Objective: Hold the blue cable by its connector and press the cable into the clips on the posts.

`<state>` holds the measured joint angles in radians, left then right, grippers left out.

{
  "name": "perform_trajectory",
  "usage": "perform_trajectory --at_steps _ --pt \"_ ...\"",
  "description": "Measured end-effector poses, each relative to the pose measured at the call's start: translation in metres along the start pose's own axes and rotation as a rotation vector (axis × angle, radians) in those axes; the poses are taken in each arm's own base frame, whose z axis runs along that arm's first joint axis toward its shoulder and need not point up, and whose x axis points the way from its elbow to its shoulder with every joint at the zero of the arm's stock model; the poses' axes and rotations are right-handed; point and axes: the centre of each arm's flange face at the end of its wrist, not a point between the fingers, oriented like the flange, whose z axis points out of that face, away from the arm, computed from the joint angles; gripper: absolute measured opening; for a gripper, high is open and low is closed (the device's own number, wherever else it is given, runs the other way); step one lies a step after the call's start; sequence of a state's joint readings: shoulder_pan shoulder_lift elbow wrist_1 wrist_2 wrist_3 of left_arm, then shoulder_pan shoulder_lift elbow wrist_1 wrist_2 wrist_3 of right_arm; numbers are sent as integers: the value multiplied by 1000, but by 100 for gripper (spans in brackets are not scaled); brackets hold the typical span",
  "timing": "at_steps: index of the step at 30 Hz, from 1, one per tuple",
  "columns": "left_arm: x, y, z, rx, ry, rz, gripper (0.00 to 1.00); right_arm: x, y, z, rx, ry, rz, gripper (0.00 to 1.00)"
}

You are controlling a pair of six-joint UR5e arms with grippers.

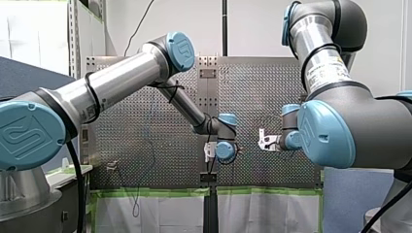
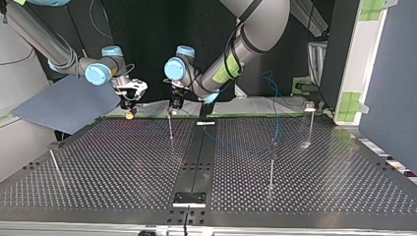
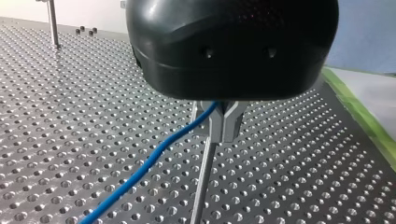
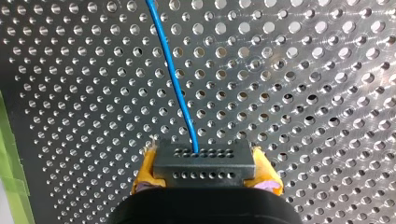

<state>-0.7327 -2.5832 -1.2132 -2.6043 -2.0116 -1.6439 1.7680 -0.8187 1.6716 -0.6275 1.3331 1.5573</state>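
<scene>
The blue cable (image 4: 175, 74) ends in a dark grey connector (image 4: 204, 163), and my right gripper (image 4: 205, 175) is shut on that connector between its yellow pads (image 4: 145, 170). In the left wrist view the cable (image 3: 149, 161) climbs into a grey clip (image 3: 223, 122) on top of a thin post (image 3: 204, 182). My left gripper (image 3: 219, 105) sits right over this clip, shut; its black body hides the fingers and whether they hold the cable. In the top view my left gripper (image 2: 175, 105) stands over the post (image 2: 170, 127), with my right gripper (image 2: 130, 112) close beside it.
Other posts rise from the perforated table (image 2: 123, 162): one at the top view's left (image 2: 54, 164), one right of the middle (image 2: 272, 167), one at the far right (image 2: 310, 123). The cable (image 2: 275, 105) hangs down near these. Green tape edges the table.
</scene>
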Motion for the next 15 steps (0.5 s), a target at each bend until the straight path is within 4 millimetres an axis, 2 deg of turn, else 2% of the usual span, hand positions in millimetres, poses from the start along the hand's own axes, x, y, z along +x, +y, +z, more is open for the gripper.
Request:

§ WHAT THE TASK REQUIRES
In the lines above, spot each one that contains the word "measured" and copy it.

§ PROBLEM SOLUTION
`<state>` holds the measured joint angles in radians, left then right, grippers left out.
  "description": "Measured end-effector poses, each relative to the pose measured at the call's start: translation in metres along the start pose's own axes and rotation as a rotation vector (axis × angle, radians) in those axes; the poses are taken in each arm's own base frame, whose z axis runs along that arm's first joint axis toward its shoulder and need not point up, and whose x axis points the way from its elbow to its shoulder with every joint at the zero of the arm's stock model; the poses' axes and rotations are right-handed; point and axes: the centre of each arm's flange face at the end of its wrist, not a point between the fingers, oriented like the flange, whose z axis points out of that face, away from the arm, computed from the joint angles; gripper: absolute measured opening; for a gripper, high is open and low is closed (the device's own number, wherever else it is given, runs the other way); step one lies a step after the call's start; sequence of a state's joint readings: shoulder_pan shoulder_lift elbow wrist_1 wrist_2 wrist_3 of left_arm, then shoulder_pan shoulder_lift elbow wrist_1 wrist_2 wrist_3 of right_arm; numbers are sent as integers: the value multiplied by 1000, but by 100 for gripper (spans in brackets are not scaled); brackets hold the typical span",

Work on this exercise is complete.